Wednesday, November 21, 2012
John Ip (University of Auckland - Faculty of Law) has posted The Reform of Counterterrorism Stop and Search after Gillan v. United Kingdom on SSRN. Here is the abstract:
This paper considers the reform of the power to stop and search originally conferred by sections 44 to 47 of the Terrorism Act 2000. These sections permitted executive branch actors to authorise stops and searches of vehicles and pedestrians within a broad geographical area for up to 28 days. Police officers could then employ this power to search for any articles which could be used in connection with terrorism, irrespective of whether they had grounds for suspecting the presence of articles of that kind. These sections essentially created two broad discretions: a “front-end discretion” of a senior police officer and the Secretary of State as to whether to make an authorisation and confirm an authorisation, and a “back-end discretion” of an individual officer as to whom to target for a stop and search.
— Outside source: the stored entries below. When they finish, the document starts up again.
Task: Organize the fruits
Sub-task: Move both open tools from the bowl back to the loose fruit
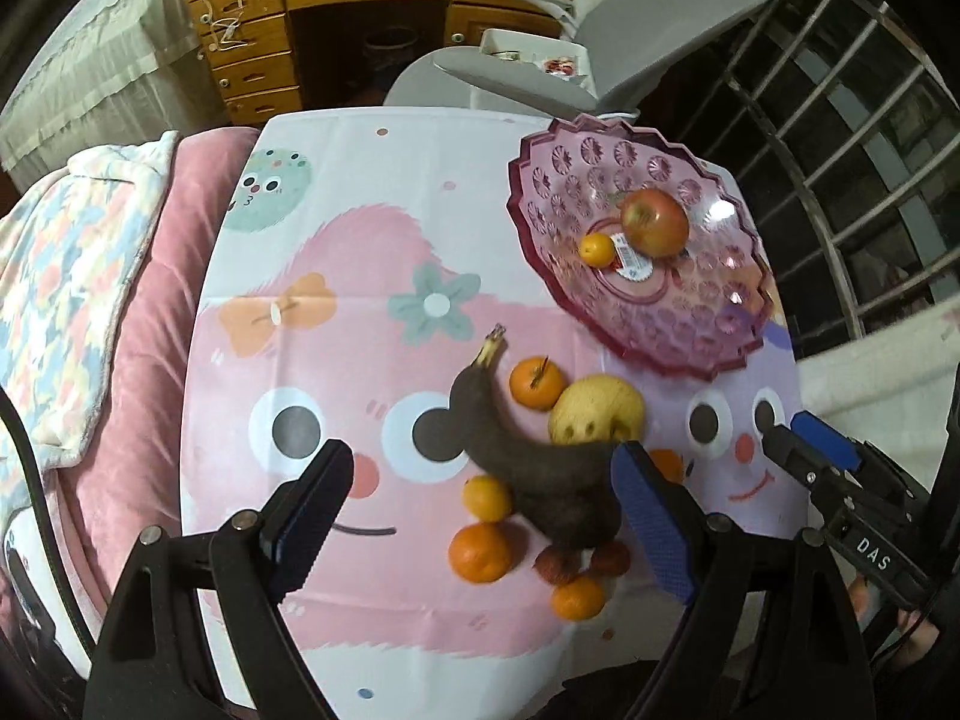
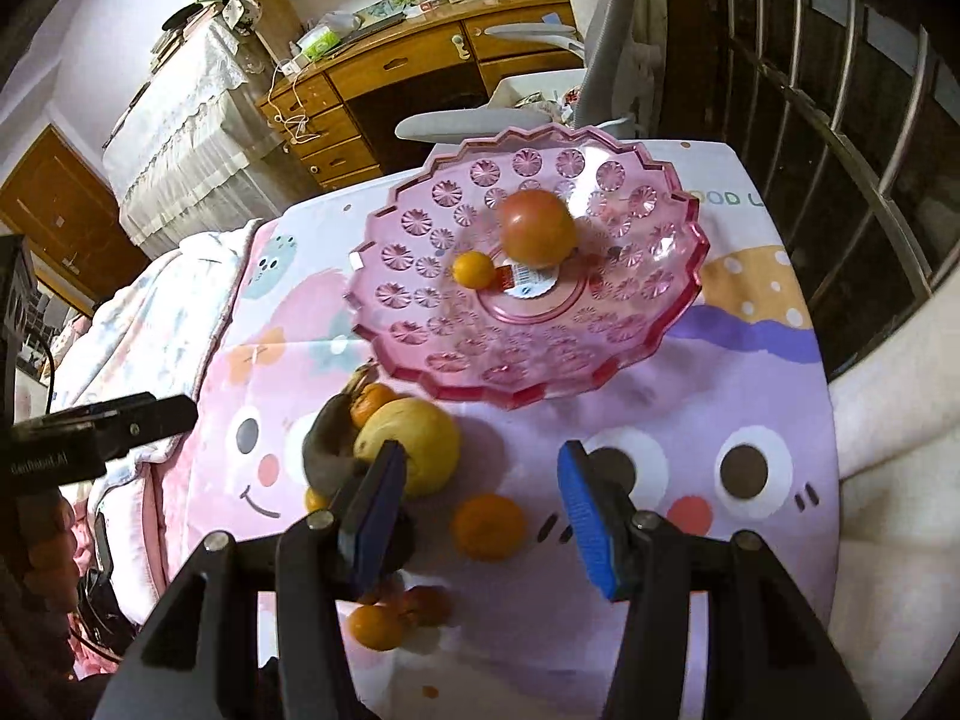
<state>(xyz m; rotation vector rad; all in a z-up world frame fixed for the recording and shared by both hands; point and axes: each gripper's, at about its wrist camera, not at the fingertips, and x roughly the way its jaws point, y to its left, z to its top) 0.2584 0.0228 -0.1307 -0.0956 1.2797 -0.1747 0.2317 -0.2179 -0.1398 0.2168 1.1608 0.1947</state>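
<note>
Left wrist: left claw point(image 1: 480, 474) gaped wide, empty, above the banana point(image 1: 534, 468) near the bowl point(image 1: 708, 354). Right wrist: right claw point(image 2: 480, 486) gaped empty around an orange point(image 2: 487, 527) below the bowl point(image 2: 384, 330); closing gently at its middle looked wisest.

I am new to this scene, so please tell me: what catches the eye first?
The pink fruit dish at the table's far side, holding a red apple and a small orange. Nearer, a blackened banana lies among loose oranges and a yellow pear on the cartoon tablecloth.
</note>
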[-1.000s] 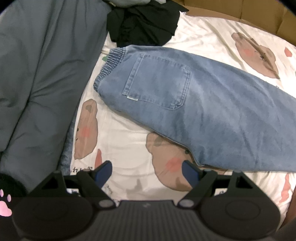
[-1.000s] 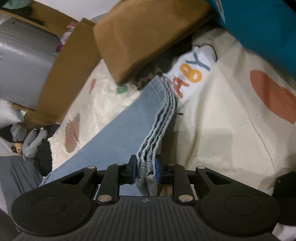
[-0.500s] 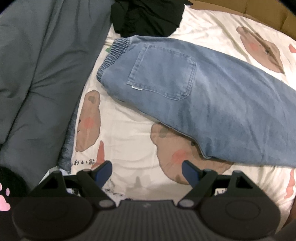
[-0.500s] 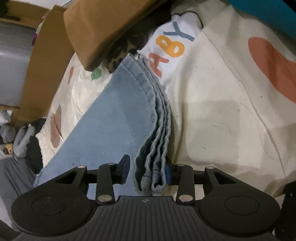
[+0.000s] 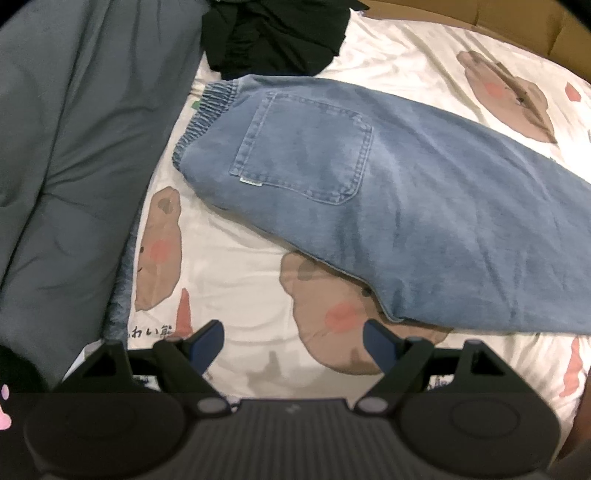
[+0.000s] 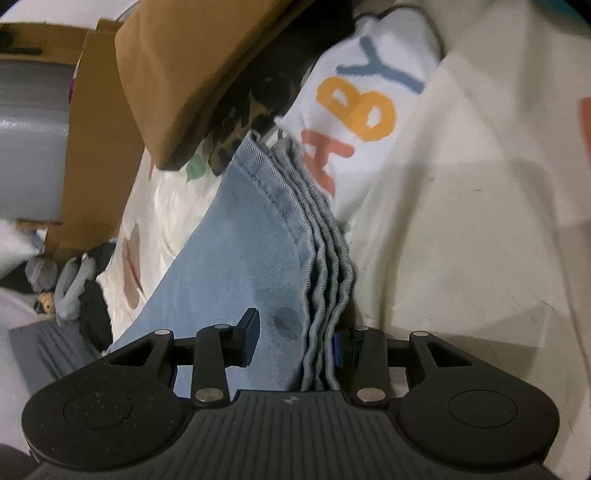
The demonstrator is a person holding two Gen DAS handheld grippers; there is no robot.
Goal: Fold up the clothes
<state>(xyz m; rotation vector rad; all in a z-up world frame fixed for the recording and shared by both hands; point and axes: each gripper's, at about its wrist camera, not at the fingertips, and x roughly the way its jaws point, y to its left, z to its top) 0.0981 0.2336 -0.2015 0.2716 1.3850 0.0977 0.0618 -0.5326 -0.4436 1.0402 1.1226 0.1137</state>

In Gillan & Quinton v United Kingdom  ECHR 28, the European Court of Human Rights ruled that the stop and search power under sections 44 to 47 of the Terrorism Act violated Article 8 of the ECHR. This precipitated a series of changes to counterterrorism stop and search in the United Kingdom. This paper details those changes, and considers whether they are sufficient to ensure compliance with the Gillan decision. Next, the paper discusses the role that various political and legal institutions have played in scrutinising the operation of this particular counterterrorism power and how they have contributed to its eventual reform. The argument here is that the reform of counterterrorism stop and search suggests that courts, legislative bodies, and other mechanisms of oversight and review all have important and complementary roles to play in ensuring appropriate governance of executive counterterrorism activities.